Aim of the exercise:
The answer must consist of every line in the data below that holds the word "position".

[Collected data]
┏━━

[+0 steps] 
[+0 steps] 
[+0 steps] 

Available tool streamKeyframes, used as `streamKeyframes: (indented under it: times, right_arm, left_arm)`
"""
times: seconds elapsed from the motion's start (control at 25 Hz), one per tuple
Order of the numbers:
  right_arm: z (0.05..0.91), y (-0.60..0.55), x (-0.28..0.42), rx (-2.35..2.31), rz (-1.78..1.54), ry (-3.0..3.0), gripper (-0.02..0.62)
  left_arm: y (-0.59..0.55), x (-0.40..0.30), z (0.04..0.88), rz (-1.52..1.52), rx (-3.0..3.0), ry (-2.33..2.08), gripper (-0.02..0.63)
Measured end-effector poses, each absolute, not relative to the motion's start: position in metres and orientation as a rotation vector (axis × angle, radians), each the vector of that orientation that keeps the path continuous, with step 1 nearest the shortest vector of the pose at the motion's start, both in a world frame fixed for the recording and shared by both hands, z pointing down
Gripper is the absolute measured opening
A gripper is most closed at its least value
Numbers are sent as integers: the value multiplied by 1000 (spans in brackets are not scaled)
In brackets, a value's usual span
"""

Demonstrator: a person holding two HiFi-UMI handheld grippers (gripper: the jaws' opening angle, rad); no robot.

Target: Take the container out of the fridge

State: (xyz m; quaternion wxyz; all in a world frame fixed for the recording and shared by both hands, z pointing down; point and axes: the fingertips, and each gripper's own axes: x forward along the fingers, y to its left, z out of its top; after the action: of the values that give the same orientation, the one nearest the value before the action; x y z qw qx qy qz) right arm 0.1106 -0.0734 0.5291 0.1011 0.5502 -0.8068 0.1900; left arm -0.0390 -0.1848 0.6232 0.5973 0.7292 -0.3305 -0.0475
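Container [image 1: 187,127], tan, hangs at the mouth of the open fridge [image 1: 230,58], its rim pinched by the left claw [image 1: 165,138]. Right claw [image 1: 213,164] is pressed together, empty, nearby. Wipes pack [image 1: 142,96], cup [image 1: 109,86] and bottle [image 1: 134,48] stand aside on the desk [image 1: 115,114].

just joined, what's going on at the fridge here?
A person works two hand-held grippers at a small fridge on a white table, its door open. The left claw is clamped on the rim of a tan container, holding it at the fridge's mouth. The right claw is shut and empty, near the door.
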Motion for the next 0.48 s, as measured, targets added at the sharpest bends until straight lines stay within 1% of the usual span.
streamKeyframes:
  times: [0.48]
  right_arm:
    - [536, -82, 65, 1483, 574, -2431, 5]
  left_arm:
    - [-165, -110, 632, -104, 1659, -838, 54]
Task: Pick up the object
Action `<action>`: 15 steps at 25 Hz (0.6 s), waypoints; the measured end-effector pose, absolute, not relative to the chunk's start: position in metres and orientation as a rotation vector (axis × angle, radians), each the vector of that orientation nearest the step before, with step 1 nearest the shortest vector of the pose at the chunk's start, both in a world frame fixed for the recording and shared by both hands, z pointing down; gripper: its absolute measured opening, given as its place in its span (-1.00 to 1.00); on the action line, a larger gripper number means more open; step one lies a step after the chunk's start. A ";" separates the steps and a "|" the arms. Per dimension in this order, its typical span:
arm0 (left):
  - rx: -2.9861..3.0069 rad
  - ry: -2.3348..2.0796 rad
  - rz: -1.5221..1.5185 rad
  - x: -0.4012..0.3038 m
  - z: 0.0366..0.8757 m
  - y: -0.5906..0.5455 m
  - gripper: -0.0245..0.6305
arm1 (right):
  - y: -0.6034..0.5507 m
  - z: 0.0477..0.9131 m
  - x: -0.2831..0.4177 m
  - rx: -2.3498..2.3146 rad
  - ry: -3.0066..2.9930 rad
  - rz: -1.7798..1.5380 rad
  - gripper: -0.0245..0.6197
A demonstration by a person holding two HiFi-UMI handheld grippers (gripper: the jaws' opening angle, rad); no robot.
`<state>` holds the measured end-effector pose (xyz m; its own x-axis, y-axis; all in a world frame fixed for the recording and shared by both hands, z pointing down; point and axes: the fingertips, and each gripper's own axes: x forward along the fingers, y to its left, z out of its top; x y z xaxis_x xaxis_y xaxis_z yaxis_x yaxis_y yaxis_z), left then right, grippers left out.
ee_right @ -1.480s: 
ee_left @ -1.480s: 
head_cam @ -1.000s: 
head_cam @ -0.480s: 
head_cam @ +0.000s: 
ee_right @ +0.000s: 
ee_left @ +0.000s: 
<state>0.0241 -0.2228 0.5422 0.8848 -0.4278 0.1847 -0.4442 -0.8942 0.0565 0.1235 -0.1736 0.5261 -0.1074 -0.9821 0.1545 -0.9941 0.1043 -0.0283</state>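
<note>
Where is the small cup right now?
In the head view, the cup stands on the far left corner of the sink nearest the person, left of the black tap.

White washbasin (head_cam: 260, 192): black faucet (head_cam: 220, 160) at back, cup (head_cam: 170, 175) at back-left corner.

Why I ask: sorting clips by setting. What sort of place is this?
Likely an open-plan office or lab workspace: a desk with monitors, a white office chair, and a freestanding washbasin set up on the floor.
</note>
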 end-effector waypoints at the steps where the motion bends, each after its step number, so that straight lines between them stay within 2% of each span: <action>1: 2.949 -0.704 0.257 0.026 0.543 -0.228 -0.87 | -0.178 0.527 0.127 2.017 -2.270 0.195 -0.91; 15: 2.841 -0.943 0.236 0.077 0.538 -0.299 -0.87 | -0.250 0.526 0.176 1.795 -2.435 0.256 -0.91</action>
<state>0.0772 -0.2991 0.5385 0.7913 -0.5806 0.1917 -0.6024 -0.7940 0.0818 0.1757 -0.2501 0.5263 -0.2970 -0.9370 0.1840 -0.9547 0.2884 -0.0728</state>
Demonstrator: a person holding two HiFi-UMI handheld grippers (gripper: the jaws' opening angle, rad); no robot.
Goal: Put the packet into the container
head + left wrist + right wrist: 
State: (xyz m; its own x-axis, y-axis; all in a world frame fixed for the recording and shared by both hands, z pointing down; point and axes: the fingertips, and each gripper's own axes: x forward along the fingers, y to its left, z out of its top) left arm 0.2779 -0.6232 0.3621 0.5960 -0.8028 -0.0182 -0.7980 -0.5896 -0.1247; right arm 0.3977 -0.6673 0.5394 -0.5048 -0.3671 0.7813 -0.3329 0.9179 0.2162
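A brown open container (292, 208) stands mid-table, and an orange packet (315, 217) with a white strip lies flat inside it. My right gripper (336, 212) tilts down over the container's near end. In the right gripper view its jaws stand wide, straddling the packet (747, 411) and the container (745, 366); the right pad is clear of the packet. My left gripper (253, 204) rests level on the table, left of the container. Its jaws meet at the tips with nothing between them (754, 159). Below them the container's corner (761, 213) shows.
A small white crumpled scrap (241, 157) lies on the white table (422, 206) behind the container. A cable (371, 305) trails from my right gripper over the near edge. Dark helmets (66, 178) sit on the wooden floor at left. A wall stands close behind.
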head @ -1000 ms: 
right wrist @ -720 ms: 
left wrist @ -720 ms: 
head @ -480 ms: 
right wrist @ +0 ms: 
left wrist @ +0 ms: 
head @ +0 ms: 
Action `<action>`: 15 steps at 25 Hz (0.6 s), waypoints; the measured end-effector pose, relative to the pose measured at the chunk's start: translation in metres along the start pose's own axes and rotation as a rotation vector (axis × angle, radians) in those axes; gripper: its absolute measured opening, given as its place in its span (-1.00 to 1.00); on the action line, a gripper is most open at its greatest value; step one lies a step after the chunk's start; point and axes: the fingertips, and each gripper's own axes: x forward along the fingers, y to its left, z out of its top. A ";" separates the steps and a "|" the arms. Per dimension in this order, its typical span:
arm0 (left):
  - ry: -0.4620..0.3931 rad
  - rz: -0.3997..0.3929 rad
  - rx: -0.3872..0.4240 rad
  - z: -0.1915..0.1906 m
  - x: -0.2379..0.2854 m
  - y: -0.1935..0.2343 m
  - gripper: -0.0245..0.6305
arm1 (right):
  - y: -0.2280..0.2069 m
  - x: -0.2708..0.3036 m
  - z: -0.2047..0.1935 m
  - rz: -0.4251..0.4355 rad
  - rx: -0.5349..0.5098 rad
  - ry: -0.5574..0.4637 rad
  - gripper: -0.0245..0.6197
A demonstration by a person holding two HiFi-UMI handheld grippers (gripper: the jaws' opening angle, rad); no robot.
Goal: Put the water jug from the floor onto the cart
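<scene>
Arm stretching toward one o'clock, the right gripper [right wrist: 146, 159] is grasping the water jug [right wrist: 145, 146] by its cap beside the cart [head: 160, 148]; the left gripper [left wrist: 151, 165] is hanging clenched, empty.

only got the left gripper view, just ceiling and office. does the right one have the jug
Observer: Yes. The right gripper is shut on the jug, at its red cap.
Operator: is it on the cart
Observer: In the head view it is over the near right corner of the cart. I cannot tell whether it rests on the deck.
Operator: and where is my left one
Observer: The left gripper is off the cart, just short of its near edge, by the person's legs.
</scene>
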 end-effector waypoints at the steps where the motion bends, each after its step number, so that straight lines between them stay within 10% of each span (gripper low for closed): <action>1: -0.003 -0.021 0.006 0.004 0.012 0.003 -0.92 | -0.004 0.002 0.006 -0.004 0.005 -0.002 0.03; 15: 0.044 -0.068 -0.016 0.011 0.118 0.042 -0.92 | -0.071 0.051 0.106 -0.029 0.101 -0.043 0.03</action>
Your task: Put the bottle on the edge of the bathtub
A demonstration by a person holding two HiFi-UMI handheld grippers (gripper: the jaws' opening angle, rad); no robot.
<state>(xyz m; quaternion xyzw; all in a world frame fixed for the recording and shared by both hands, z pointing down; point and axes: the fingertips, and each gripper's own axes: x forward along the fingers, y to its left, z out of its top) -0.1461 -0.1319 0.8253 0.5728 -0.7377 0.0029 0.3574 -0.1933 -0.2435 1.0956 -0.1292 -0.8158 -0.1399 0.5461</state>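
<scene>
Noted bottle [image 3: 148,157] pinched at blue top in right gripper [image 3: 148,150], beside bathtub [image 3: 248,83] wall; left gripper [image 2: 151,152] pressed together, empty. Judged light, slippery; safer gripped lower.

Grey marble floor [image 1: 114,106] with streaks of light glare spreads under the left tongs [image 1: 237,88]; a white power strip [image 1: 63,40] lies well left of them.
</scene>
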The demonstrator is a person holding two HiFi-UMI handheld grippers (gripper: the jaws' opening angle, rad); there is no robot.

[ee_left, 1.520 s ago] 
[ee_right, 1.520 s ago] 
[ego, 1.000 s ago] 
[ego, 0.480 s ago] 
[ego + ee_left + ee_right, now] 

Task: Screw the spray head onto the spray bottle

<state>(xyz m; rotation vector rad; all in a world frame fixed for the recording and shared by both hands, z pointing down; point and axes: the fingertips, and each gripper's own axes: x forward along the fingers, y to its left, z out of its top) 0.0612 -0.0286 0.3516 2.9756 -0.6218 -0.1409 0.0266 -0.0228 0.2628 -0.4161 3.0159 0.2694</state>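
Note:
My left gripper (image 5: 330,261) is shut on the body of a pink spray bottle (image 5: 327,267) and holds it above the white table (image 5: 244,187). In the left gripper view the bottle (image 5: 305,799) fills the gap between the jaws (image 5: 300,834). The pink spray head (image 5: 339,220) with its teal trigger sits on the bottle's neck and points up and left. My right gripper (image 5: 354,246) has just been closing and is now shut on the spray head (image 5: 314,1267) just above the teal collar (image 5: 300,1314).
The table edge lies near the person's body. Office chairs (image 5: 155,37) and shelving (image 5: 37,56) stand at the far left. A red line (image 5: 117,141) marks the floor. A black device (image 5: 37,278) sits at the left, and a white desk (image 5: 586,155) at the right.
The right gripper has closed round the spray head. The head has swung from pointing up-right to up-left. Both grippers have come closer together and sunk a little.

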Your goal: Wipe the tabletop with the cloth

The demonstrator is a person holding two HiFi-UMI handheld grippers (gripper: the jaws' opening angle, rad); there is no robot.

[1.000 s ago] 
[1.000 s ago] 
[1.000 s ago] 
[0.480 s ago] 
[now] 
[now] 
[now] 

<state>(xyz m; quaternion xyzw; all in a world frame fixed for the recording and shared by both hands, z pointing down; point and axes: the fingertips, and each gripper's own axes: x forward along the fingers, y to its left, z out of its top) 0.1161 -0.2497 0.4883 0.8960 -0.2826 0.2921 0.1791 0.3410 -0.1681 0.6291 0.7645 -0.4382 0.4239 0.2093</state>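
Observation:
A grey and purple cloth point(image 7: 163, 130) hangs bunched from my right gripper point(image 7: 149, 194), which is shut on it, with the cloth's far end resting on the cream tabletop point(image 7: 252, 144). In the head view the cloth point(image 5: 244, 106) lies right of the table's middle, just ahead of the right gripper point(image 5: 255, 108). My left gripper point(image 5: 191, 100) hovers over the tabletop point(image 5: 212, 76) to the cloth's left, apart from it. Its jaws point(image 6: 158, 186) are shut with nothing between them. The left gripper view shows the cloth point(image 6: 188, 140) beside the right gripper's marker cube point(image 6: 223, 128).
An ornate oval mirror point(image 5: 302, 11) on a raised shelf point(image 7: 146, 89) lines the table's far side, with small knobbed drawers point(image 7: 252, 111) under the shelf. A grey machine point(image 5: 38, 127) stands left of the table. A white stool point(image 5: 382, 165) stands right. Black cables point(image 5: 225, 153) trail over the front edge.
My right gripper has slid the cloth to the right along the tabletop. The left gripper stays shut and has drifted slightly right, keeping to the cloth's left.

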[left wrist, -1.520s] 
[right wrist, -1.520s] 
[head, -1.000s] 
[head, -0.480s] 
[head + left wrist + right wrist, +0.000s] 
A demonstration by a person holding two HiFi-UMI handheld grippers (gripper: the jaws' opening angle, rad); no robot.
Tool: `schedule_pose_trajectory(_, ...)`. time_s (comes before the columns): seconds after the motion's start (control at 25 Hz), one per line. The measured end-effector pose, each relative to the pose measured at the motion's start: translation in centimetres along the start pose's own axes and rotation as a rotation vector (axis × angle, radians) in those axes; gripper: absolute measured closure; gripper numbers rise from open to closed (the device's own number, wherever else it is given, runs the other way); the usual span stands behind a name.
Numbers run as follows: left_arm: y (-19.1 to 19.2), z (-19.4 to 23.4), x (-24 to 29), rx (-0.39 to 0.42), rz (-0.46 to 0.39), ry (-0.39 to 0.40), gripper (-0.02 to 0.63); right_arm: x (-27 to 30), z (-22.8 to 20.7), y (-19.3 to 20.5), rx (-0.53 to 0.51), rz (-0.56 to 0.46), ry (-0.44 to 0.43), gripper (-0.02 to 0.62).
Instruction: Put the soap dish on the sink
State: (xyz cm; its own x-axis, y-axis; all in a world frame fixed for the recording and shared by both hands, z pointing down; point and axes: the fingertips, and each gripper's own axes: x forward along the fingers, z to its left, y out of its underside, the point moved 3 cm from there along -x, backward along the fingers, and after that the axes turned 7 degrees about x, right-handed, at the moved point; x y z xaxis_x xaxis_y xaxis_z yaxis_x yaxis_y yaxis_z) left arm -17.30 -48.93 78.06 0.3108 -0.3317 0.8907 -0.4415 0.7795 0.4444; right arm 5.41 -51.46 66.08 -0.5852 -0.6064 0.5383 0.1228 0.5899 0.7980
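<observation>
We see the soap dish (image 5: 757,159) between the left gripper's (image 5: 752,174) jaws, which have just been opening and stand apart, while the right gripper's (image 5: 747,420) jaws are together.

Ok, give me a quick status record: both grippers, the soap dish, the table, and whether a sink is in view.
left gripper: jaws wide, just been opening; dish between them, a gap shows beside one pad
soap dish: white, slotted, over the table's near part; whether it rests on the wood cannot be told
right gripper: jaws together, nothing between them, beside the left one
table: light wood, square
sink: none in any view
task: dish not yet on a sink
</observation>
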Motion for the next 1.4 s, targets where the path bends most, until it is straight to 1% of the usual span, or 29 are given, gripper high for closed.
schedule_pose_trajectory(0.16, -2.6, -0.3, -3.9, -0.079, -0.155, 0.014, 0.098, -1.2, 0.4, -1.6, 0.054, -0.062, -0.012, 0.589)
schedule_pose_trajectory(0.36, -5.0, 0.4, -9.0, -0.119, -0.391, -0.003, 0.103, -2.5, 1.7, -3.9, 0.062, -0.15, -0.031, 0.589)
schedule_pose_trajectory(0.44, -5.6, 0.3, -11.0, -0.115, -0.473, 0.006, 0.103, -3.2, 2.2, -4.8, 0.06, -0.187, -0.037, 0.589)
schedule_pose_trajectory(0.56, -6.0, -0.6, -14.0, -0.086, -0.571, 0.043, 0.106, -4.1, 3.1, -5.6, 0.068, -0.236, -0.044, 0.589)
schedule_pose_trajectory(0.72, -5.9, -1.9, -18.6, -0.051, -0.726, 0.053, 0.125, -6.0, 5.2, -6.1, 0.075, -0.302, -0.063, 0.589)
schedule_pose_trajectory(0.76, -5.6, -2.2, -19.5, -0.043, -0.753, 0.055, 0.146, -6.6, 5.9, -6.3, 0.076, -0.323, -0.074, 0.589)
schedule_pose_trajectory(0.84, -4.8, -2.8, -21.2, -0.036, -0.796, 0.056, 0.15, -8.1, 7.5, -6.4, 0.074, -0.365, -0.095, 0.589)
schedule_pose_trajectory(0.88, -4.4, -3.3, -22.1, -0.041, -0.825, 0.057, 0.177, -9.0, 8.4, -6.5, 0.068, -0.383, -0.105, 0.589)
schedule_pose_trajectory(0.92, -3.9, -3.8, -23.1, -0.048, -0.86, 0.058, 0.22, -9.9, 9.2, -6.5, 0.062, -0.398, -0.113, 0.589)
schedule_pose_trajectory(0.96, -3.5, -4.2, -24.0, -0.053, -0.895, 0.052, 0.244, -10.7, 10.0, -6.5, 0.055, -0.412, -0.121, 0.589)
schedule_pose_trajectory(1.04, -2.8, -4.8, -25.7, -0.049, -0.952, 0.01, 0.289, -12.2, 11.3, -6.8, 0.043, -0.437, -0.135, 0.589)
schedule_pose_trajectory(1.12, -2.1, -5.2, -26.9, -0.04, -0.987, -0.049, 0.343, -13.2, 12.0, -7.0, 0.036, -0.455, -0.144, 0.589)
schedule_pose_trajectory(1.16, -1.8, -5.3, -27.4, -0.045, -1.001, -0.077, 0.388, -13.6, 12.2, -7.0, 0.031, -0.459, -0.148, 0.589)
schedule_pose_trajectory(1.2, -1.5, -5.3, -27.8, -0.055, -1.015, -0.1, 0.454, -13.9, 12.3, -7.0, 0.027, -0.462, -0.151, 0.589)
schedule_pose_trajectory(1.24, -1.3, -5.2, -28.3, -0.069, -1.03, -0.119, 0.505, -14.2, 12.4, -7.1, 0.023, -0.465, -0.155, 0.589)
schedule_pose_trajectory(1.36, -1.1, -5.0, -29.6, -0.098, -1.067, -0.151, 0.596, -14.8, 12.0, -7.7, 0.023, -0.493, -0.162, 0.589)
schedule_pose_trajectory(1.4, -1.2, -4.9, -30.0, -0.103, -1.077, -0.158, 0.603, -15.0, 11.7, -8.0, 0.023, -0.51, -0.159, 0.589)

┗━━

Task result:
Measured end-effector poses, each absolute, not relative to the motion's start: position in metres and orientation as a rotation vector (axis × angle, radians), each the vector of that orientation that keeps the path continuous, with step 1 nearest the shortest vector of the pose at the motion's start, both in a world frame fixed for the recording and shared by both hands, z pointing down
Action `<action>`: 15 steps at 25 Hz (0.6 s), waypoints; the measured end-effector pose, absolute, not relative to the chunk's start: position in metres and orientation as a rotation vector (axis × angle, radians), each the vector of that orientation nearest the step before, with step 1 nearest the shortest vector of the pose at the chunk's start, both in a world frame fixed for the recording and shared by both hands, z pointing down; gripper: its absolute measured opening, given as its place in its span (-1.00 to 1.00); on the action line, a larger gripper number means more open; step one lies a step after the chunk's start. A ";" separates the steps and a "|" the arms. Per dimension in this order, its typical span:

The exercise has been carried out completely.